Refere-se o historiador às primeiras temporadas do BNC em que levou ao palco da sala Lorca do Grande Teatro de Havana Alicia Alonso, A magia da dança (excertos de Giselle, A bela adormecida, Cop­pe­lia, Quebra-nozes,Dom Quixote e Sinfonia de Gottschalk) e as seguintes outras três obras de seu amplo repertório: As sílfides, Celeste e Carmen.

Foram essas funções um bom momento para perceber muitos novéis dançarinos. Já a critica alerta sobre a jovem Grettel Morejón, que assumiu o segundo ato de Giselle em uma interpretação que conjugou estilo e técnica, acompanhada por Adrián Masvidal como Albrecht, de excelente linha, mas deve horas de ensaio para melhorar sua técnica, e o papel de Myrtha, a rainha das Willis, foi abordado por Cinthia Gon­zález, que demonstrou que esse outro personagem-lenda na companhia continua vivo (muito lembrada a sempre impecável Mirta Plá, já falecida).

Outra dançarina que escala rapidamente aos primeiros planos é Estheysis Menéndez. Estreou na Kitri, de Dom Quixote, secundada pelo quase recém-formado, com diploma de ouro, Patricio Revé como Basilio, de excelente técnica.

Não para o BNC de polir os dançarinos e continua promovendo-os.

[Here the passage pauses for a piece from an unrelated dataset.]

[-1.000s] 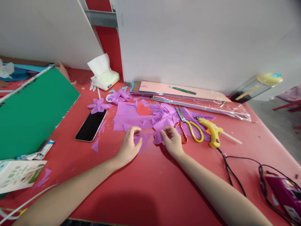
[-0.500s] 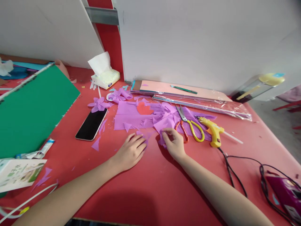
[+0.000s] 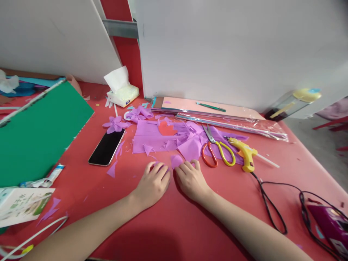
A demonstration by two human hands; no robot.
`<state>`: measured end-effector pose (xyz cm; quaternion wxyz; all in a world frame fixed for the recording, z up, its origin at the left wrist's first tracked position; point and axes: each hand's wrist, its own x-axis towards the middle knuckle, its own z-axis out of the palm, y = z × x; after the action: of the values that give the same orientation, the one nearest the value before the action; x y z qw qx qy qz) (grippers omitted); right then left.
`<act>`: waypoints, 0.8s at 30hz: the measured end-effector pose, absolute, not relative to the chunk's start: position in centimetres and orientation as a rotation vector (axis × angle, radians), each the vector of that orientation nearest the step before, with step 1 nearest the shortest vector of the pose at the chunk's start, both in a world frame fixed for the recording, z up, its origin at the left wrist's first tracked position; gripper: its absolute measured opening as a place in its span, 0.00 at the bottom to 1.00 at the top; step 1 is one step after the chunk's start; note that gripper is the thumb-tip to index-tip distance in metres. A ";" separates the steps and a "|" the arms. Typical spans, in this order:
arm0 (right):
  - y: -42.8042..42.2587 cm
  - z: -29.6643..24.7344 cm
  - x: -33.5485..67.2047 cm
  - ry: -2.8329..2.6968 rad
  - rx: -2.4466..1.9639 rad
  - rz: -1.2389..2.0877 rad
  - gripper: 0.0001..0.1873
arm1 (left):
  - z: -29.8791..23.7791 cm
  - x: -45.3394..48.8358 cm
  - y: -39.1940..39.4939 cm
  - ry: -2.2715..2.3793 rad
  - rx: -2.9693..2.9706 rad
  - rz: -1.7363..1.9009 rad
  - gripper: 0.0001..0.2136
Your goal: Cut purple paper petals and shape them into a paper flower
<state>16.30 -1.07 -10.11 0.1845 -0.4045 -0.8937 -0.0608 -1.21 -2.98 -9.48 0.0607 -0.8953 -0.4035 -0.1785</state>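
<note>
One left hand (image 3: pixel 153 184) beside one right hand (image 3: pixel 191 181), fingers curled, grip indeterminable; the right fingertips meet a purple piece (image 3: pixel 176 161) at eleven o'clock. Surroundings: purple sheets (image 3: pixel 144 139), twelve; scissors (image 3: pixel 213 141) partly overlying them, two; glue gun (image 3: pixel 247 154), nearly three; phone (image 3: pixel 107 148), ten; tissue pack (image 3: pixel 123 95), eleven.

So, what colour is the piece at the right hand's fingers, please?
That piece is purple, shown best in the head view.
</note>
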 end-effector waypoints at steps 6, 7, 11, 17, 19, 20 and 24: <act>-1.3 -10.0 17.2 -2.311 -0.995 0.189 0.06 | -10.0 -1.2 -2.9 -1.092 -2.793 -0.622 0.10; -1.2 -9.9 17.5 -2.285 -0.966 0.212 0.07 | -10.1 -1.2 -2.9 -1.096 -2.818 -0.603 0.12; -1.1 -9.9 18.2 -2.342 -0.889 0.179 0.11 | -10.0 -1.4 -2.8 -1.108 -2.912 -0.509 0.18; -1.6 -10.0 18.3 -2.443 -0.807 0.154 0.14 | -10.0 -1.5 -2.7 -1.125 -2.996 -0.435 0.19; -1.7 -10.0 18.3 -2.439 -0.791 0.169 0.14 | -10.0 -1.5 -2.7 -1.121 -3.007 -0.442 0.18; -1.7 -10.0 18.2 -2.429 -0.794 0.168 0.14 | -10.0 -1.5 -2.8 -1.119 -3.010 -0.446 0.17; -1.5 -10.3 18.1 -2.405 -0.858 0.154 0.14 | -10.1 -1.5 -2.9 -1.108 -3.016 -0.479 0.15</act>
<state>18.12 -1.53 -10.29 0.2874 -0.3211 -0.9005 0.0577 -1.46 -2.90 -10.06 -0.0537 -0.9270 -0.3407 -0.1472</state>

Parece ter uma canteira inesgotável, mas, como prejudicam à companhia essas aceleradas e súbitas promoções? “Sou um homem preocupado, formado e otimista. Enquanto exista nosso sistema de ensino, tal qual está agora, que os mestres continuem com o grau de exigência e se completem os requisitos do plano de estudo, eu não tenho dúvidas, nem temor sobre o futuro do balé em Cuba. Se a escola não se cuida então acaba o balé”.

Pode dar-se o transitar organicamente de corpo de dança a primeira figura, tal como explica o historiador do Balé Nacional de Cuba, Miguel Cabrera, mas também há excepcionais dançarinas e dançarinos que começam com uma técnica, um físico, uma arte, em síntese, um talento, que os lança sem mediações e a companhia cubana teve, tem exemplos magníficos desta realidade durante seus 68 anos de fundada. Nomes recentes? José Manuel Carreño, Carlos Acosta, Viengsay Valdés, Anett Delgado, eles todos joias da escola cubana de balé.